Task item: If a line of the data below holds the string "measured", copy it.

##### Data #####

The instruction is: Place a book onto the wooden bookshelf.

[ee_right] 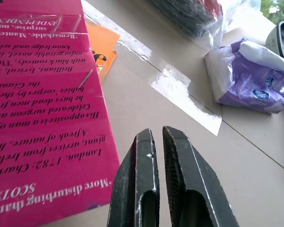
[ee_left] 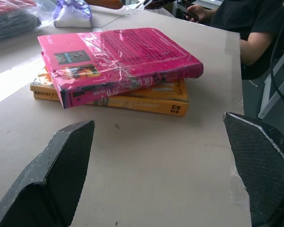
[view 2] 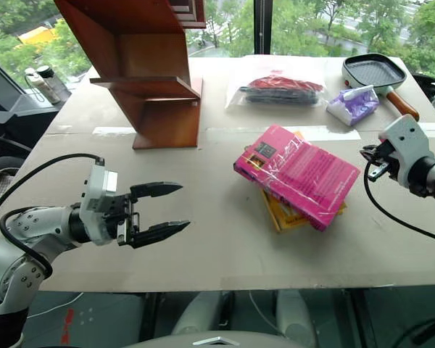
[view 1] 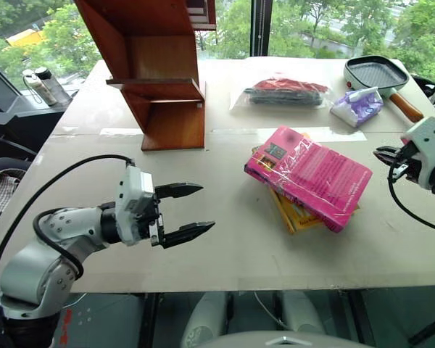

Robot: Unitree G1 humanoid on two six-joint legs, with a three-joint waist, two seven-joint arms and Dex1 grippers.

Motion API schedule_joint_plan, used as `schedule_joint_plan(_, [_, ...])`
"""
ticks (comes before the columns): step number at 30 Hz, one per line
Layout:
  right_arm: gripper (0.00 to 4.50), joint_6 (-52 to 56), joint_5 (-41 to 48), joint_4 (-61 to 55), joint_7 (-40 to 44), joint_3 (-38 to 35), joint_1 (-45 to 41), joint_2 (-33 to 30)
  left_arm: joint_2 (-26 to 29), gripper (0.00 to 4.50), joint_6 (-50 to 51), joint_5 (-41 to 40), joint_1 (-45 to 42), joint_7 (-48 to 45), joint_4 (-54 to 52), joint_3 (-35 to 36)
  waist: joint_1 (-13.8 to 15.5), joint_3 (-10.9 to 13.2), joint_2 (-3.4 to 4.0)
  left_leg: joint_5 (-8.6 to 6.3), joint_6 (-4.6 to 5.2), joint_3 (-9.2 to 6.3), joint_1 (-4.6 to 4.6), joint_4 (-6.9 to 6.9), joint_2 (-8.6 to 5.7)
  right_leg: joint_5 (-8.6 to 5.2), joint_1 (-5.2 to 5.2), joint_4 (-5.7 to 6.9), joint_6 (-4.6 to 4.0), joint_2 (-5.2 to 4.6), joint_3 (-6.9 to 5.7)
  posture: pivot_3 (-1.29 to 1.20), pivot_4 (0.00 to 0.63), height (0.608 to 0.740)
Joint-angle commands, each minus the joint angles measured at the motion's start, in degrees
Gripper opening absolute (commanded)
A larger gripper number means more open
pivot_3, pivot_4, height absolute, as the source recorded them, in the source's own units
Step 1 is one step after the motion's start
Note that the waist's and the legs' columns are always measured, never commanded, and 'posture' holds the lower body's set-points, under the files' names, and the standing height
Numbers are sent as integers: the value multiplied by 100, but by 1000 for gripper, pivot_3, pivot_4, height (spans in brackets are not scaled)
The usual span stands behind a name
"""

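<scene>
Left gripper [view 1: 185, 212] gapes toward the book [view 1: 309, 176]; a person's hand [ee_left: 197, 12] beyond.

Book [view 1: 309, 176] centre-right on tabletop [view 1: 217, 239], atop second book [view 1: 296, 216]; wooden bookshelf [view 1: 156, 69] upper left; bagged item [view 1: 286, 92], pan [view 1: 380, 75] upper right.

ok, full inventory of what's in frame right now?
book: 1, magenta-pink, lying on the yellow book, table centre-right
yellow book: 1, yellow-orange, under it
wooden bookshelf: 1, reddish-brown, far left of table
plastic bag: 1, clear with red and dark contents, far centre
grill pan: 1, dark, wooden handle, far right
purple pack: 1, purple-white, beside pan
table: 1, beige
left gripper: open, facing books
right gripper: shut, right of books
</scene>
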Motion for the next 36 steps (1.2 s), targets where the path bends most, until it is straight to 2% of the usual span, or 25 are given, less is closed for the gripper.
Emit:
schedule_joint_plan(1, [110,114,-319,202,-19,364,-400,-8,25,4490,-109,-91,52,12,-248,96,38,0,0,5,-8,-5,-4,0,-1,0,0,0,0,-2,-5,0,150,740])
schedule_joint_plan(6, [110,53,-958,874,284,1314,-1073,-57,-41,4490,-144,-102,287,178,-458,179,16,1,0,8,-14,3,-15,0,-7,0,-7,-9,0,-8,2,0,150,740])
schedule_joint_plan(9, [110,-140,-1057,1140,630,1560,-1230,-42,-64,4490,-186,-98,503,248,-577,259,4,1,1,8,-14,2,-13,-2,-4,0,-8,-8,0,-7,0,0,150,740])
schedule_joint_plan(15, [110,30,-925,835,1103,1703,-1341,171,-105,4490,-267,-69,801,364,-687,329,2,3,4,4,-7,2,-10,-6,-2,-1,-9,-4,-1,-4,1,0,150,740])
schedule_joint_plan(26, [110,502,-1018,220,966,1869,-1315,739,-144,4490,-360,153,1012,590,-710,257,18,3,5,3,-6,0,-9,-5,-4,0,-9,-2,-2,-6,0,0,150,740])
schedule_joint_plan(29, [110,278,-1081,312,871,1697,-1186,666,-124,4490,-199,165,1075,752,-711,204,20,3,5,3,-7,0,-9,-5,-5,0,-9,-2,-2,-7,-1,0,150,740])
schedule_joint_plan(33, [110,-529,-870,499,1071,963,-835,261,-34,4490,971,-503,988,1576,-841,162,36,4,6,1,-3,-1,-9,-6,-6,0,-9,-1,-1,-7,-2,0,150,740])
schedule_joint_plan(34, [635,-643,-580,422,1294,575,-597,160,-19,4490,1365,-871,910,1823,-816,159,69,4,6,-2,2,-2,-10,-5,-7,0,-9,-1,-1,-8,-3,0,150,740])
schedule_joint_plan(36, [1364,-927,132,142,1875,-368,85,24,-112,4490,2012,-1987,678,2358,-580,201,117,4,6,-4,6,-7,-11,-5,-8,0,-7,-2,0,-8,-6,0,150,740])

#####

Solution:
Joint-angle commands, each minus the joint angles measured at the motion's start, in degrees
Note that the waist's and the legs' columns are always measured, never commanded, and 'posture' holds the lower body's set-points, under the files' names, and the standing height

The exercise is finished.